Because their model yields more rebound than the research supports, the agencies underestimate fuel costs and fatalities and overestimate net benefits of freezing the standards. By making some assumptions, I can provide a rough sense of how important this is. I begin with the agencies’ estimates of fleet-wide VMT and per-mile fuel costs for each calendar year in the Trump scenario. Then, I adjust fleet-wide VMT up until the aggregate rebound effect is 20 percent. Visually, this is like moving the blue curve up to the black line. Assuming that the VMT increase affects all vehicles in the fleet proportionately, increasing the VMT doesn’t affect average per-mile fuel costs. Consequently, total fuel costs scale up with VMT. This calculation yields a present discounted value of additional fuel costs equal to about $23.4 billion, as the first row of the table shows.

In NHTSA’s model, there is a close connection between traffic accidents and total VMT. According to the model, on average there are about 8 fatalities per billion miles of travel, although that number diminishes over time. If we increase the VMT to achieve a 20 percent aggregate rebound, this would increase the number of fatalities as shown in the second row of the table. In fact, there would be almost 3,000 additional fatalities. To put that number in context, the Trump administration claims that freezing the standards would eliminate almost 9,000 fatalities. In other words, almost a third of those fatalities can be attributed to their unsupported assumptions on vehicle travel. As the table shows, using NHTSA’s assumptions on the societal costs of fatal crashes, increasing VMT to achieve a 20 percent rebound effect raises fatal crash costs by about $23 billion.

Also, non-fatal crashes are closely related to total VMT in the NHTSA model. In their model, each mile of travel yields about 7–10 cents of costs from non-fatal crashes. As the table shows, adjusting VMT to achieve a 20 percent rebound raises non-fatal crash costs by about $36 billion.
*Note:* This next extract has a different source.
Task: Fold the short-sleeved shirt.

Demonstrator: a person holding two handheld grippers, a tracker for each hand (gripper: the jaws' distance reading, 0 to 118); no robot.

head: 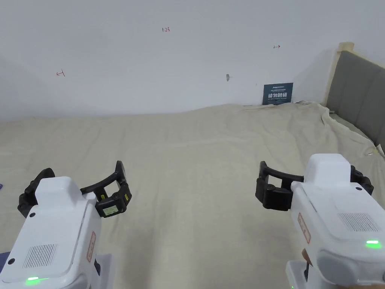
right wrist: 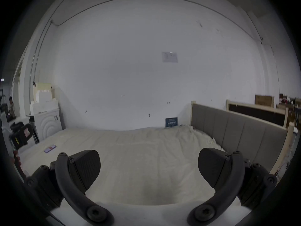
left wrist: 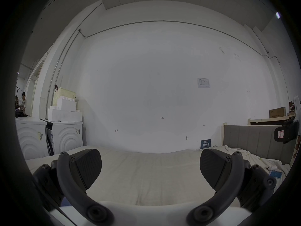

The bottom row of the table shows the combined effect of increasing VMT on the net benefits of the Trump administration’s proposal to freeze the standards. The agencies claim that freezing the standards would create $176.3 billion of net benefits to society. Because fuel costs and accident costs would be higher than the agencies assume, these effects would reduce the net benefits of freezing the standards. A 20 percent aggregate rebound effect would eliminate about $82 billion of net benefits, or almost half of the net benefits that the agencies report.

The literature on aggregate rebound, including the paper mentioned above, suggests that in the coming decades, due to income growth and other factors, the rebound effect may be substantially lower than 20 percent. To allow for this possibility, I also calculate the changes in fuel costs and fatality costs under a 10 or 15 percent rebound. The bottom row shows that the net benefits of freezing standards disappear almost entirely assuming a 10 percent rebound.
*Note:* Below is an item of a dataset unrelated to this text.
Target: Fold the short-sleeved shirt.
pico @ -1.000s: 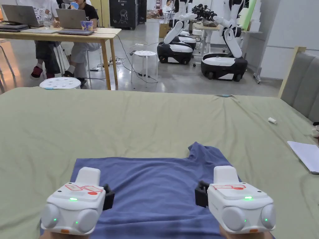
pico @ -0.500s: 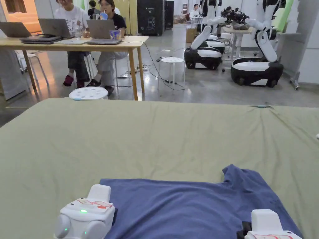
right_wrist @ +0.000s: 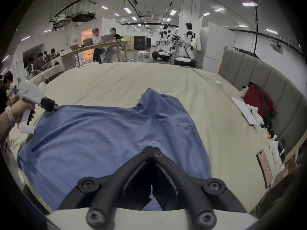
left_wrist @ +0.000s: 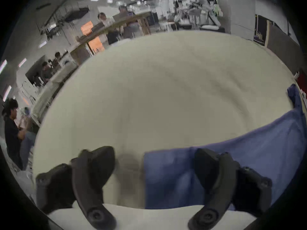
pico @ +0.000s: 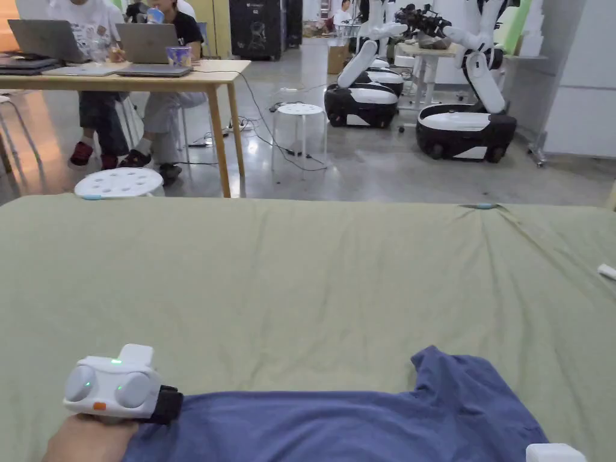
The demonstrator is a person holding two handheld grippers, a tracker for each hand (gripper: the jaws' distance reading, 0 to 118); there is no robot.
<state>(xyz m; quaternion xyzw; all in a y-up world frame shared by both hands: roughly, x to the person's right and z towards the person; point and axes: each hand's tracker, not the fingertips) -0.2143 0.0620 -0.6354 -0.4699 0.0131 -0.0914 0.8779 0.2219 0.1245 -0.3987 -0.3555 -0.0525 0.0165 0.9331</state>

Note that these are rough calculations, and they rely on the simplifying assumption that VMT increases proportionately for all vehicles. We need research on household travel choices to improve the analysis. Nonetheless, these calculations show that the unrealistic assumptions the agencies make on travel behavior play an important role in their conclusion that the benefits of freezing standards far exceed the costs.

The views expressed in RFF blog posts are those of the authors and should not be attributed to Resources for the Future.